What the CEO's made

CalvinHobbes

Diamond Member
Feb 27, 2004
3,524
0
0
Just goes to show these people are WAY overpaid and always have been.


As Congress considers a $700 billion bailout for Wall Street and the banking sector, there are calls to restrict the pay and severance packages for CEOs at investment houses, banks and mortgage lenders poised to benefit from the plan put forward by U.S. Treasury Secretary Henry Paulson and Federal Reserve chairman Ben Bernanke.

Executives from some of the major investment and commercial banks involved in the financial upheaval and bailout earned hefty paychecks last year, according to proxy statements outlining their salaries, bonuses and stock options:

* Lehman Brothers Chairman and CEO Richard Fuld Jr. made $34 million in 2007. Lehman (OTC:LEHMQ) filed for Chapter 11 bankruptcy protection earlier this month.

* Goldman Sachs (NYSE:GS), which Sunday gained Federal Reserve Bank approval to become a bank holding company, paid its Chairman and CEO Lloyd Blankfein $70 million last year. Co-Chief Operating Officers Gary Cohn and Jon Winkereid were paid $72.5 million and $71 million, respectively.

* Morgan Stanley Chairman John Mack earned $1.6 million. Chief Financial Officer Colin Kelleher got a $21 million paycheck in 2007. Morgan Stanley (NYSE:MS) also received approval to become a bank holding company, a shift that allows Morgan and Goldman to bring in bank deposit assets which offer more solid financial footing.

* Merrill Lynch CEO John Thain was paid $17 million in salary, bonuses and stock options in 2007. Merrill (NYSE:MER) is being acquired by Bank of America (NYSE:BAC). BofA CEO Kenneth Lewis earned $25 million in 2007.

* JP Morgan Chase & Co. Chairman and CEO James Dimon earned $28 million in 2007. Chase (NYSE:JPM) acquired troubled investment house Bear Stearns earlier this year with the federal government promising to take on as much as $30 billion in Bear assets to help get the deal done.

* Fannie Mae CEO Daniel Mudd received $11.6 million in 2007. His counterpart at Freddie Mac, Richard Syron, brought in $18 million. The federal government announced earlier this month it was taking over the mortgage backers with Herbert Allison to serve as Fannie CEO and David Moffett the new CEO at Freddie.
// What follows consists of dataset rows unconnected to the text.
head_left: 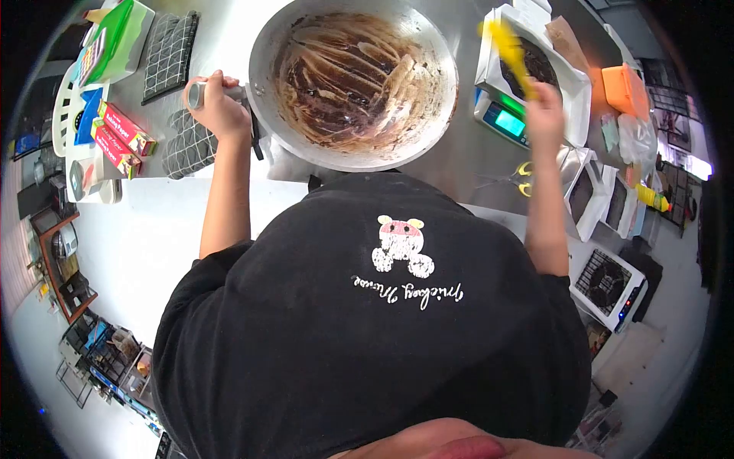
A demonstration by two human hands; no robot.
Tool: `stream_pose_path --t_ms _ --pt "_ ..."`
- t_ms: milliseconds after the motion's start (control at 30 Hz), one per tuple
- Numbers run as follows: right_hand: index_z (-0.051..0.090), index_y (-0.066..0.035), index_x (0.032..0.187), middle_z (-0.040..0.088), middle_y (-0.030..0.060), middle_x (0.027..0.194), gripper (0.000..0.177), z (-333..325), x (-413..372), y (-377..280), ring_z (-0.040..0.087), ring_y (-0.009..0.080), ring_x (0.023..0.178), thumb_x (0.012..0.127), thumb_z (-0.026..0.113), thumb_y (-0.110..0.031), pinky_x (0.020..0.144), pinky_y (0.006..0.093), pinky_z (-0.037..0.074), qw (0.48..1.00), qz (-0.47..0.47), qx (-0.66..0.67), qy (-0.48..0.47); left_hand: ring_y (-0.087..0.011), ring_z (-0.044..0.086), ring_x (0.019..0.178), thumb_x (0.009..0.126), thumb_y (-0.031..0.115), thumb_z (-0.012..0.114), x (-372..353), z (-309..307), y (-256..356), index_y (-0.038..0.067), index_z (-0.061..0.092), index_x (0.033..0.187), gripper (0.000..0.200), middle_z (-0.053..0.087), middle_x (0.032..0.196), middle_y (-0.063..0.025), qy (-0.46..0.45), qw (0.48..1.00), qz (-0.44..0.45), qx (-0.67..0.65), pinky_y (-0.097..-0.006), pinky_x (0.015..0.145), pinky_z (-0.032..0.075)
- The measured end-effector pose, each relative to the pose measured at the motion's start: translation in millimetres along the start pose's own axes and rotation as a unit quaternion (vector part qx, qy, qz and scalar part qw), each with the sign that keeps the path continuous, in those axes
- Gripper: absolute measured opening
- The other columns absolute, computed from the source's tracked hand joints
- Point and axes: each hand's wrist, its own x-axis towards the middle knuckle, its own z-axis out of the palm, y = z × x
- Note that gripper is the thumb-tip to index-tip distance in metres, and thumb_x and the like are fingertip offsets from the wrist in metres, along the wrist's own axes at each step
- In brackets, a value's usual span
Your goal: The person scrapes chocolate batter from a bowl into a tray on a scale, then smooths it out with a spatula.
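My left hand [219, 107] is wrapped round the handle of a large metal wok [264, 99]. Dark brown, streaky residue [344, 76] coats the wok's inside. On the right, my right hand [545, 111] grips a yellow spatula [508, 50], slightly blurred, its head pointing away from me. Below the spatula lies a white paper-lined box [577, 96] with a dark brown mass [541, 67] in it. The box appears to rest on a digital scale [502, 121] with a lit green display, though the overlap is partly hidden.
Yellow-handled scissors [524, 179] lie by my right forearm. Further right are more white boxes [585, 195] with dark contents and an orange container [625, 90]. Grid-patterned mitts [170, 50], baking paper boxes [122, 138] and a green-lidded tub [111, 42] stand left.
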Motion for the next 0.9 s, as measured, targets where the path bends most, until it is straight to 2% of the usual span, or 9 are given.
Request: stream_pose_path --t_ms 33,67,100,167,200,267,367,500,900 --pt "0.065 -0.009 0.102 0.067 0.0100 0.088 0.029 22.1 -14.5 -20.9 0.064 0.0176 0.077 0.078 0.052 -0.002 0.069 0.0310 0.049 0.996 -0.057 -0.044 -0.061 -0.0188 0.051 0.051 0.076 -0.003 0.054 -0.1 -4.3 -2.1 0.006 0.043 0.068 0.017 0.049 0.057 -0.0086 -0.003 1.000 -0.006 -0.003 -0.0328 0.058 0.048" --pt "0.066 -0.012 0.101 0.067 0.0107 0.090 0.028 41.6 -27.3 -43.0 0.065 0.0220 0.080 0.077 0.052 -0.003 0.072 0.0318 0.049 0.989 0.014 -0.083 -0.124 -0.0187 0.051 0.051 0.076 -0.003 0.054 -0.3 -9.0 -4.7 0.006 0.043 0.068 0.017 0.049 0.057 -0.0085 -0.005 1.000 -0.012 -0.005 -0.0332 0.058 0.048" --pt "0.066 -0.015 0.101 0.066 0.0114 0.095 0.031 63.7 -28.6 -35.5 0.064 0.0278 0.083 0.077 0.051 -0.005 0.072 0.0356 0.050 0.984 -0.031 -0.086 -0.150 -0.0184 0.052 0.052 0.076 -0.003 0.055 1.2 -15.1 -9.7 0.006 0.043 0.072 0.016 0.050 0.059 -0.0086 -0.012 1.000 -0.013 -0.010 -0.0341 0.058 0.048" --pt "0.066 -0.016 0.102 0.065 0.0110 0.100 0.031 92.5 -13.6 -29.7 0.063 0.0308 0.084 0.079 0.047 -0.009 0.072 0.0394 0.050 0.964 -0.009 -0.190 -0.186 -0.0183 0.052 0.052 0.076 -0.004 0.056 -1.2 -13.5 -8.0 0.006 0.043 0.075 0.016 0.050 0.060 -0.0088 -0.005 1.000 -0.010 -0.008 -0.0344 0.058 0.048" --pt "0.066 -0.016 0.102 0.065 0.0110 0.100 0.031 106.9 -1.8 -17.7 0.063 0.0308 0.084 0.079 0.047 -0.009 0.072 0.0394 0.050 0.963 -0.012 -0.192 -0.187 -0.0181 0.052 0.053 0.076 -0.004 0.056 -0.6 -13.6 -7.6 0.006 0.043 0.078 0.017 0.051 0.061 -0.0090 -0.001 1.000 -0.007 -0.007 -0.0347 0.058 0.049" --pt "0.064 -0.017 0.102 0.063 0.0100 0.100 0.029 126.9 17.2 4.1 0.062 0.0309 0.084 0.082 0.044 -0.012 0.071 0.0425 0.050 0.949 -0.093 -0.269 -0.135 -0.0181 0.053 0.052 0.076 -0.005 0.057 0.0 -14.8 -8.0 0.005 0.042 0.083 0.020 0.052 0.064 -0.0097 -0.016 1.000 -0.006 -0.020 -0.0349 0.057 0.049" --pt "0.063 -0.018 0.101 0.062 0.0093 0.097 0.027 132.1 21.0 -5.2 0.063 0.0308 0.084 0.083 0.044 -0.013 0.071 0.0434 0.051 0.920 -0.076 -0.345 -0.169 -0.0186 0.053 0.051 0.076 -0.006 0.057 -5.3 -5.3 -3.4 0.004 0.043 0.084 0.019 0.053 0.062 -0.0107 0.006 1.000 0.017 0.001 -0.0345 0.055 0.048" --pt "0.063 -0.019 0.100 0.061 0.0090 0.096 0.025 137.1 8.2 -0.8 0.063 0.0313 0.084 0.083 0.044 -0.013 0.070 0.0441 0.051 0.908 -0.089 -0.360 -0.196 -0.0188 0.053 0.051 0.076 -0.007 0.056 -7.7 -2.9 0.7 0.003 0.043 0.084 0.018 0.053 0.060 -0.0109 0.012 0.999 0.025 0.020 -0.0339 0.056 0.048" --pt "0.065 -0.018 0.091 0.063 0.0040 0.090 0.023 135.4 -26.2 6.4 0.063 0.0277 0.079 0.081 0.046 -0.011 0.066 0.0408 0.051 0.916 -0.148 -0.285 -0.239 -0.0178 0.054 0.052 0.078 -0.006 0.056 -10.6 6.9 6.3 0.002 0.043 0.086 0.017 0.053 0.061 -0.0106 -0.007 0.999 0.042 0.020 -0.0313 0.056 0.048"
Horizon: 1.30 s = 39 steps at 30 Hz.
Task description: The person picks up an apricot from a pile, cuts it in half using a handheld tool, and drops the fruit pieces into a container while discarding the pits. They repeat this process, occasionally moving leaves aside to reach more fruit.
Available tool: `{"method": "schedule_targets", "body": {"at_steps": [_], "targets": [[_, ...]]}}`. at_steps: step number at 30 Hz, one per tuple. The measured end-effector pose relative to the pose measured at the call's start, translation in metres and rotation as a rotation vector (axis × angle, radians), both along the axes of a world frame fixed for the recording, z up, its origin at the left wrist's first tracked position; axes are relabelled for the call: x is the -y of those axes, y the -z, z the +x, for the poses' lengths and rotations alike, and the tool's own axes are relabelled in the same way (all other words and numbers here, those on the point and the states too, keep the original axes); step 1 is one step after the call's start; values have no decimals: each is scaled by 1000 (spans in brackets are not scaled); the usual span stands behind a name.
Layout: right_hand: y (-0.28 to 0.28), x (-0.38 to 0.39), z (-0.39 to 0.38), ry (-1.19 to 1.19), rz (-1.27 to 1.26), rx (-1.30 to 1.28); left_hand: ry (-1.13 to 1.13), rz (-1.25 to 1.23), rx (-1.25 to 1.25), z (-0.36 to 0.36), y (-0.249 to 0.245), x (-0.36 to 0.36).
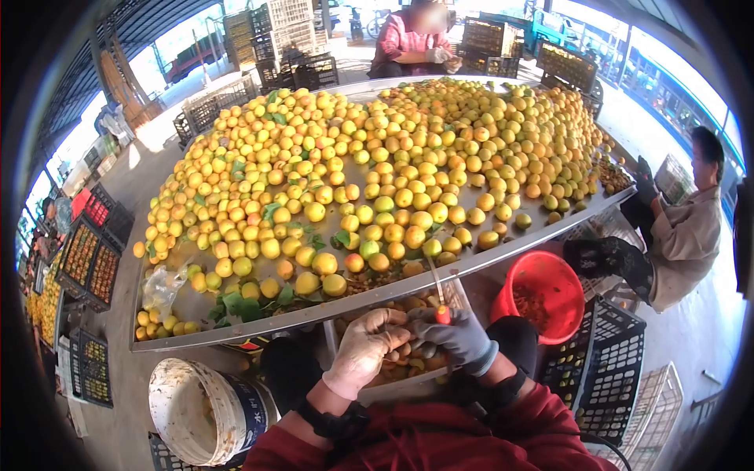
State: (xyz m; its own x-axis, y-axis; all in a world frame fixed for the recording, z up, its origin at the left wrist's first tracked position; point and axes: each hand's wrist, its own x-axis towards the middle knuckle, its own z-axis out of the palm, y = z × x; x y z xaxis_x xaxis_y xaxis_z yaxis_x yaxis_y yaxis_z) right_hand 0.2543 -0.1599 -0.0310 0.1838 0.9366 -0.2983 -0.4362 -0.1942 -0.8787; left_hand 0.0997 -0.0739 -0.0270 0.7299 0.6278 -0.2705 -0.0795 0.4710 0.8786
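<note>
Both my gloved hands meet over a crate point(462, 302) between my legs, which holds many halved fruit pieces. My left hand point(367, 345), in a pale stained glove, has its fingers pressed together near the right one; what they hold is too small to name. In a grey glove, my right hand point(455, 337) is closed around a tool with a red handle point(443, 315) and a thin metal shaft pointing up. Just beyond my hands, yellow-orange fruits point(314, 212) cover much of a metal table point(345, 314).
A white bucket point(184, 408) stands at the lower left, a red basin point(542, 294) at the right. Black crates point(609, 361) lie beside the basin. One person point(412, 43) sits across the table, another point(687, 228) at the right. Stacked crates point(90, 259) stand at the left.
</note>
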Motion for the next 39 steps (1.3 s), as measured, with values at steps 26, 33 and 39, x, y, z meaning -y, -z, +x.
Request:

* Wachovia Corp. Chairman and CEO G. Kennedy Thompson received $21 million in 2007. He was succeeded by Robert Steel as CEO in July. Steel is slated to get a $1 million salary with an opportunity for a $12 million bonus, according to CEO Watch. Wachovia (NYSE:WB) is one of the banks that could be sold in the midst of the financial crisis.

* Seattle-based Washington Mutual (NYSE:WAMU) will pay its new CEO Alan Fishman a salary and incentive package worth more than $20 million through 2009 for taking the helm of the battered bank, according to the Puget Sound Business Journal.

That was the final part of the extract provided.